Donnie Chin. • File Photo
Donnie Chin. • File Photo

The following is a profile of Donnie Chin published in the 2009 book Seattle’s International District—The Making of a Pan-Asian American Community by author Doug Chin:

The International District is undeniably a tourist attraction. Greyhound and other tour buses grind their way through the streets during the day, occasionally stopping just enough for the tourist to take pictures of Hing Hay Park or to eat at one of the restaurants in the area.

Yet at night, flashing neon signs invite passersby into some of the same restaurants and bars. Meanwhile, down the alley, a drunk is rolled. Across the street in one of the old hotels, an old man having a heart attack is gasping for air. Soon, before Medic One gets there, a guy dressed in uniform with a first aid kit runs toward the hotel, stopping momentarily at the alley to see if the drunk is okay.

For over three decades, Donnie Chin has been a watchdog providing emergency medical services to those in the District. Well-trained in providing such services, he has won the respect of the fire department and Medic One, ambulance services, health centers, and the police.

Since 1968, when Chin was in junior high school, long before there were health clinic or social service agencies in the area, Chin realized that the police and fire department (among others) were slow to respond to District emergencies, if at all. Calling themselves Asians for Unity Emergency Squad, Chin and his friend Dean Wong started buying medical equipment and researching emergency aid programs and services.

A little later, they took up the name International District Emergency Center and began patrolling the streets, responding to medical, emotional, and personal traumas—usually before Medic One or the police reached the scene. These have included fires, shootings, assaults, car accidents, and even cut fingers. They have also responded to non-emergencies such as water leaks, blackouts, broken windows, and personal safety matters which are less pressing but nonetheless of vital concern to area residents.

While developing the Emergency Center in the early 1970s, Chin was also a leader in the now-defunct International District Youth Council fighting the Kingdome. One program that operated out of the Youth Council was the first food bank program in the District. Started by Norris Bacho, Chin operated the food program along with Annie Galarosa.

For over three decades, Chin has been a pillar in the District. Although he has garnered much praise for the hundreds of lives he has saved, and for his dedication and services, he is nevertheless an unsung hero of sorts.

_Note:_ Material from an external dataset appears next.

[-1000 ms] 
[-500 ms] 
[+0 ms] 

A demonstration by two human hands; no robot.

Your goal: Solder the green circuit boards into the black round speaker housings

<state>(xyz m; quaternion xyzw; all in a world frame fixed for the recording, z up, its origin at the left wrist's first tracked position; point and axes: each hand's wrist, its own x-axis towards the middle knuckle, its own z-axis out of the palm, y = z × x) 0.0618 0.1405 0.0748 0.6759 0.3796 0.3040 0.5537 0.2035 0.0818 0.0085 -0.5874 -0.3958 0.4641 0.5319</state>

Having to deal with verbal abuse from the drug pushers and junkies, prostitutes, gang members and gangsters, thugs, criminals, and other deviants in the District for years—just to help those in need—is no easy chore. Still, Chin has been doing it all for over 30 years.

Absolutely no one has saved more lives or helped make the District a safer place to live than Donnie Chin, a paramount figure in the area and community.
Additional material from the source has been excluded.